财神要想让他发点儿小财的话,恐怕天王老子也挡不住了。
他冷笑了一下,仿佛在不屑地道:“哼,小孩子,还是回家喝奶去吧,跟爷爷我斗,你还嫩了点儿。”
看到这个将近天文数字的点数,丁当的脸色变了一下。
甚至还做出一个很愤怒、很吃惊的表情。
不过,愤怒归愤怒,心里却还有点儿胆战心惊。
毕竟,这不是一个小点数。
一个不留神,恐怕就输得他连内裤都没得穿了。
但随后,他又表现出一副心有不甘的样子。
他战战兢兢地拿起骰子,喃喃地道:“管他妈妈嫁给谁,就拼一把吧。”
说到这里,他拿起骰子,在手里来回搓着。
一边搓,还一边念念有词。
“各位路过的神仙叔叔,观音姐姐,如来舅舅,以及二十八星宿、六丁六甲、五方揭谛、四值功曹、护教伽蓝的表哥表弟们,我已经输得要露屁股了,就请您可怜可怜我这个苦命之人,快快显灵,帮助弟子一把吧。日后,弟子一定到庙里烧香还愿,买猪头答谢您的救命大恩,如果显灵的话,就请在我的骰子上吹口仙气吧。”
看他在这胡诌,狗皮膏药忍不住哈哈大笑。
他指着装神弄鬼的丁当大神道:“小子,你就是把你耶稣大爷叫来也不行。别求爷爷告奶奶了,快点儿掷吧,我们都等着呢。”
其他人也跟着道:“掷呀,掷呀。”
丁当瞄了他一眼,微微地叹了口气,道:“那好吧,既然各位神仙不肯吹仙气,那么就请你代替神仙,在我手上帮忙吹一下吧。”

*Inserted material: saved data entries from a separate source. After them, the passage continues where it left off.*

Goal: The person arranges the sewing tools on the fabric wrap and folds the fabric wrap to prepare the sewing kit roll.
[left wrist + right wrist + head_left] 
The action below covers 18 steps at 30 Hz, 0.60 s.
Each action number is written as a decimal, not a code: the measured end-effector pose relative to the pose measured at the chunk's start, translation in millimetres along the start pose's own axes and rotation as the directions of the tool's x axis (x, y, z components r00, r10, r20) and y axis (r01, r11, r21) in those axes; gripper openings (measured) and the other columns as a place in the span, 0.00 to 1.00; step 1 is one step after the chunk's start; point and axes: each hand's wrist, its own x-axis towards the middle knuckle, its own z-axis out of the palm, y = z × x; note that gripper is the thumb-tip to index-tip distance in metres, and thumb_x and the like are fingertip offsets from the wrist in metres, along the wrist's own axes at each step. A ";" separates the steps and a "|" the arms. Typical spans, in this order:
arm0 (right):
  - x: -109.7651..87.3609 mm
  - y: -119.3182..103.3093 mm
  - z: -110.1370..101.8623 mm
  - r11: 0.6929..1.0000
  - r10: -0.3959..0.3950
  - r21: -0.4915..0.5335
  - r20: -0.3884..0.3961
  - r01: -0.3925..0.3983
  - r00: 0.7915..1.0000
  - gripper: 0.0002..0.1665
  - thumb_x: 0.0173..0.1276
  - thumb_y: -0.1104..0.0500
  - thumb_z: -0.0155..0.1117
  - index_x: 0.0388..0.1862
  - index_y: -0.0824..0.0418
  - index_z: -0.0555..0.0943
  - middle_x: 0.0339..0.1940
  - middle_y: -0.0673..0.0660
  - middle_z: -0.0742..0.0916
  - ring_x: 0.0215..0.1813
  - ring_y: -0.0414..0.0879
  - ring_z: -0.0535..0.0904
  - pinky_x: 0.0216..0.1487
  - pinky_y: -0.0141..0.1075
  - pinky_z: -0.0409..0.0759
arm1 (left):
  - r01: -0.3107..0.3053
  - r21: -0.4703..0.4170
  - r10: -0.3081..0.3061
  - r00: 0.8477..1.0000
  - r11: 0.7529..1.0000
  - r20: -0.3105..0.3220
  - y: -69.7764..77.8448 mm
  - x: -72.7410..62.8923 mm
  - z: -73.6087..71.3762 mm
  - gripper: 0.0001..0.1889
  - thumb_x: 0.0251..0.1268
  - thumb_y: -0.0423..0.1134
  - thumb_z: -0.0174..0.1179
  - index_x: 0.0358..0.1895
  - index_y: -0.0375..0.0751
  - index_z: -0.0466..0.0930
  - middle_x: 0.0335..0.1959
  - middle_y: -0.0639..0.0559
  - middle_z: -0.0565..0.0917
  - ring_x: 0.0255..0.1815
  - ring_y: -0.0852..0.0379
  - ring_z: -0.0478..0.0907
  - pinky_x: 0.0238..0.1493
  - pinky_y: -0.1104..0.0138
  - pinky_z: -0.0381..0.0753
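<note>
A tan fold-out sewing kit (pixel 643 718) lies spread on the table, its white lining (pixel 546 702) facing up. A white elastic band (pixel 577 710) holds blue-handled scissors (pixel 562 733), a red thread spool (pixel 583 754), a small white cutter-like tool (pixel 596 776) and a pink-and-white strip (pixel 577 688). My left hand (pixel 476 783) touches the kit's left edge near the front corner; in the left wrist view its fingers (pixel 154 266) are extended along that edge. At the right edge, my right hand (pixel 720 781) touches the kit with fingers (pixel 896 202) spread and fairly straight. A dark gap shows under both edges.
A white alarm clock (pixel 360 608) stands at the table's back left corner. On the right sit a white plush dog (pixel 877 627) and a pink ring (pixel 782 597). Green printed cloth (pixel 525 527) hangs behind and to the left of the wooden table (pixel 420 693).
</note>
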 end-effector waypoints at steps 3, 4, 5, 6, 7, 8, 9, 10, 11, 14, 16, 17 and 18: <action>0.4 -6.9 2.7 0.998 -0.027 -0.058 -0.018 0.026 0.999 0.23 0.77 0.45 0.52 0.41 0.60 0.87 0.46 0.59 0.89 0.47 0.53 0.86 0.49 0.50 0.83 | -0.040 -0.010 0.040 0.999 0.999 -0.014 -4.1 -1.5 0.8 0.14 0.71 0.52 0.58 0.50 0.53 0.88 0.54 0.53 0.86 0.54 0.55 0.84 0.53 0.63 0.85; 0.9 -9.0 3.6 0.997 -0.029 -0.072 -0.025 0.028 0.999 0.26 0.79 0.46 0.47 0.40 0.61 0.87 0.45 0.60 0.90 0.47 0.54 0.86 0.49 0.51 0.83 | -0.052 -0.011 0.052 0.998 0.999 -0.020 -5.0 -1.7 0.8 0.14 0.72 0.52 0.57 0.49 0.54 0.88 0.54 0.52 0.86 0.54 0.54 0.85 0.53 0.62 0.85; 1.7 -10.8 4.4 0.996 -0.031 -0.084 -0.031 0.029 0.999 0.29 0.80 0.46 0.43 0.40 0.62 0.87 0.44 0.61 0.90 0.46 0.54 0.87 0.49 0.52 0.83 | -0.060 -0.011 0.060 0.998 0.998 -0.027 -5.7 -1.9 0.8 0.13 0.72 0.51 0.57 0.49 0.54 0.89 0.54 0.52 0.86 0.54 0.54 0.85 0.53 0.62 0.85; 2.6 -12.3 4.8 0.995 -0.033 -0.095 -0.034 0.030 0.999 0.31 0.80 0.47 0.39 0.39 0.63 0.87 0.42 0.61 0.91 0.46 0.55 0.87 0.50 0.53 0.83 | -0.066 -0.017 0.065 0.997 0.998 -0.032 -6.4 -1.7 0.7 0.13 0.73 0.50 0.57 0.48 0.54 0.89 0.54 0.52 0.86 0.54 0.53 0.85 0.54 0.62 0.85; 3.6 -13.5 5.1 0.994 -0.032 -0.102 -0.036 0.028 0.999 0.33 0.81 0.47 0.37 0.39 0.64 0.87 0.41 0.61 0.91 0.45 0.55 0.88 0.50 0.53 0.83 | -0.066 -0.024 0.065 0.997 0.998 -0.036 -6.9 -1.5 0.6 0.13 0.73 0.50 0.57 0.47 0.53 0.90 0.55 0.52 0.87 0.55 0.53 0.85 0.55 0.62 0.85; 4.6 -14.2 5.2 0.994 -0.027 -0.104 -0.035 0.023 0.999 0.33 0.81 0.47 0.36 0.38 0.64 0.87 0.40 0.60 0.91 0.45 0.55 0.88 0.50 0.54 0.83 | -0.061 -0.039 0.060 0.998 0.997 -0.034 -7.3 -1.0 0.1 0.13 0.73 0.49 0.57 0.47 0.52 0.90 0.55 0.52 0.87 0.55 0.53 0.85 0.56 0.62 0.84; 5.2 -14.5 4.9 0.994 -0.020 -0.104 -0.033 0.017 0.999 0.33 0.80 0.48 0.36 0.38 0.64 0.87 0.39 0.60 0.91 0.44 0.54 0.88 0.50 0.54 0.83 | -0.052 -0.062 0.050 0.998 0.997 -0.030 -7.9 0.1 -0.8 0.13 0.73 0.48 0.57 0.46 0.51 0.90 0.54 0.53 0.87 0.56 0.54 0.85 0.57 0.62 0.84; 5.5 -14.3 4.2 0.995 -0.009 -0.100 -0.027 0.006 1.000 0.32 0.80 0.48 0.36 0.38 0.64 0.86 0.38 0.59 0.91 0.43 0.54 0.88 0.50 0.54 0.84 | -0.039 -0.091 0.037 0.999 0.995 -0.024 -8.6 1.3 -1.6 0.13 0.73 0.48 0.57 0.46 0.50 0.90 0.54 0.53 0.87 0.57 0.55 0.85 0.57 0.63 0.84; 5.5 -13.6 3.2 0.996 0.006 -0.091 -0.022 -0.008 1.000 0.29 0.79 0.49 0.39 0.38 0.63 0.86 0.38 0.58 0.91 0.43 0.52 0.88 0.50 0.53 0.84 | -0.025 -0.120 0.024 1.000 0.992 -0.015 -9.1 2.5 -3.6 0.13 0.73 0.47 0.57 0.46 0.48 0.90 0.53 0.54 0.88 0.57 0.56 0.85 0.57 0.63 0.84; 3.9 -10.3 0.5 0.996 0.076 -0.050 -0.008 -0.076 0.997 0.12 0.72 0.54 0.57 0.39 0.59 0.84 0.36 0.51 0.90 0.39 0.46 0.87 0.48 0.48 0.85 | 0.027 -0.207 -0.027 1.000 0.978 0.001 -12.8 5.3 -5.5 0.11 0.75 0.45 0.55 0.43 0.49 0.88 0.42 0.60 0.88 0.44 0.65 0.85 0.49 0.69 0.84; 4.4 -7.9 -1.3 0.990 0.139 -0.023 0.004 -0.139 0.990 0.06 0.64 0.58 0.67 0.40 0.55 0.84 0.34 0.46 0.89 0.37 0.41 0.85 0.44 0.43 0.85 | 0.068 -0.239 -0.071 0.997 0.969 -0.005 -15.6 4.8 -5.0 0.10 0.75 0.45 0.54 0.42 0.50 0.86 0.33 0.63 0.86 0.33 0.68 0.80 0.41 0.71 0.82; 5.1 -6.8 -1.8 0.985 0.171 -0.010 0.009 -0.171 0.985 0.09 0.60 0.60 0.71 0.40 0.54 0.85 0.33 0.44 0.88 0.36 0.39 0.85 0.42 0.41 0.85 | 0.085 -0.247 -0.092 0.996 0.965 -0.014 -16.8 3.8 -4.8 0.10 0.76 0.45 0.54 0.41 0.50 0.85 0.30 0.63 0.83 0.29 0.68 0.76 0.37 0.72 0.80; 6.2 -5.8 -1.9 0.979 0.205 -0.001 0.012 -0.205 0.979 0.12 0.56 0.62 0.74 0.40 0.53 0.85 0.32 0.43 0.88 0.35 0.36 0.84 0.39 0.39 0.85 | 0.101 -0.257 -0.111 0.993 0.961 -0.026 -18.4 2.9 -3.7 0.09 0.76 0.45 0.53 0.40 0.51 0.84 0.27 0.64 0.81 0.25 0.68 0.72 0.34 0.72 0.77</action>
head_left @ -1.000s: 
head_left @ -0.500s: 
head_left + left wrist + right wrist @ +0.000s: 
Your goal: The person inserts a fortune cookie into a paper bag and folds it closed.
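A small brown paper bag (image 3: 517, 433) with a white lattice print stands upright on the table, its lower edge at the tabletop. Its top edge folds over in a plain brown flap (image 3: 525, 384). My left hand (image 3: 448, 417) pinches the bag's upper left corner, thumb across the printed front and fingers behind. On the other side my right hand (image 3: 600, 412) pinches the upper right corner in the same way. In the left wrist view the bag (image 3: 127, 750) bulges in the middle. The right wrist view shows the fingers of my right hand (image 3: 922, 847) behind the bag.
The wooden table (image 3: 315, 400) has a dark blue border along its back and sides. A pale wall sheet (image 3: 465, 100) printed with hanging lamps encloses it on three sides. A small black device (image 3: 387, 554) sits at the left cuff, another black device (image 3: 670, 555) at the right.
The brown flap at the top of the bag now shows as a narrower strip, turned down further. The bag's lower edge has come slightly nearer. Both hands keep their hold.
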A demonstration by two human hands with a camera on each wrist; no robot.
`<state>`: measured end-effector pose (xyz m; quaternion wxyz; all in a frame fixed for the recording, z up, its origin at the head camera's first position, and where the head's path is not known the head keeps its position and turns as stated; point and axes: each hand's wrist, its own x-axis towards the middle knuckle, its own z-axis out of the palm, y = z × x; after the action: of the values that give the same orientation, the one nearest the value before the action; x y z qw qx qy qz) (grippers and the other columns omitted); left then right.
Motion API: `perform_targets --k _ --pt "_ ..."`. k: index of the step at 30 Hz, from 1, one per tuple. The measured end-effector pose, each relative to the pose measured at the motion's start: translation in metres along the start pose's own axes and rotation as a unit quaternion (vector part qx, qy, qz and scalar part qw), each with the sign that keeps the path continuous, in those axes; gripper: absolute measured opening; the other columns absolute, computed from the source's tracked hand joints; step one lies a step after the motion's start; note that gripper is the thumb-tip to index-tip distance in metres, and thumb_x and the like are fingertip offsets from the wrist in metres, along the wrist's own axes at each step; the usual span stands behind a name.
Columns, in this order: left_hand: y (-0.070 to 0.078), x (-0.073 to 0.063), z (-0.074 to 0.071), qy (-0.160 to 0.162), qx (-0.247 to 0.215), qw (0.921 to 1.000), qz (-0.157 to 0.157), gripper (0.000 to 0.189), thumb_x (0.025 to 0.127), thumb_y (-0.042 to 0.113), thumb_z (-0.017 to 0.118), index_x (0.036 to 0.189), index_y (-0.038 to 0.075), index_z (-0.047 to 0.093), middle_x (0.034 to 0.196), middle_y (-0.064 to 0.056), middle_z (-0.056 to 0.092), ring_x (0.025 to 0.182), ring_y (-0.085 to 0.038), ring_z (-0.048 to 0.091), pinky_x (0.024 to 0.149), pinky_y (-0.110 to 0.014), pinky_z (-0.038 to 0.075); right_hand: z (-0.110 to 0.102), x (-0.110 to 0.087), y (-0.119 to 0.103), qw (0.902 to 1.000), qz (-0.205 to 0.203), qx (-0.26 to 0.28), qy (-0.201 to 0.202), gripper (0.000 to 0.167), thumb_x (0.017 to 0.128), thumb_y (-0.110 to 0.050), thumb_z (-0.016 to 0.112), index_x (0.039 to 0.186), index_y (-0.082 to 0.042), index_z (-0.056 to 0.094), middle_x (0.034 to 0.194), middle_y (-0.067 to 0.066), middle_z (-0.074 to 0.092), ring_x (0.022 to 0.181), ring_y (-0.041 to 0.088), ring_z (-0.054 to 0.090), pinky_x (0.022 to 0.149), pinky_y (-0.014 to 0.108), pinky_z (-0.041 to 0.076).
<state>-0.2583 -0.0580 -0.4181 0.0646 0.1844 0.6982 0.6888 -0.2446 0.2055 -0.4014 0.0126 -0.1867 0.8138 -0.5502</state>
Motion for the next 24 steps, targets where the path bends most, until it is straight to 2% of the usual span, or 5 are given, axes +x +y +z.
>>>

说着,将那只握着骰子的手伸到刚刚坐庄的那个“小眼睛”面前。
小眼睛“嘿嘿”诡笑了一下。
“呸,呸,呸。”便朝着他手里的那三只骰子吐了好口唾沫。
粘粘的,脏死了。
可是,丁当不仅没有生气,甚至还显现出一副很兴奋的样子。
他冲着围观的人大叫道:“喂,各位在场的儿子孙子们看好了,刚才我的各位神仙大叔漫天神佛的亲戚,已经在我的骰子上施降了圣水,你们就看好吧,一二三,四五六,快快让我掷出个大点数,开。”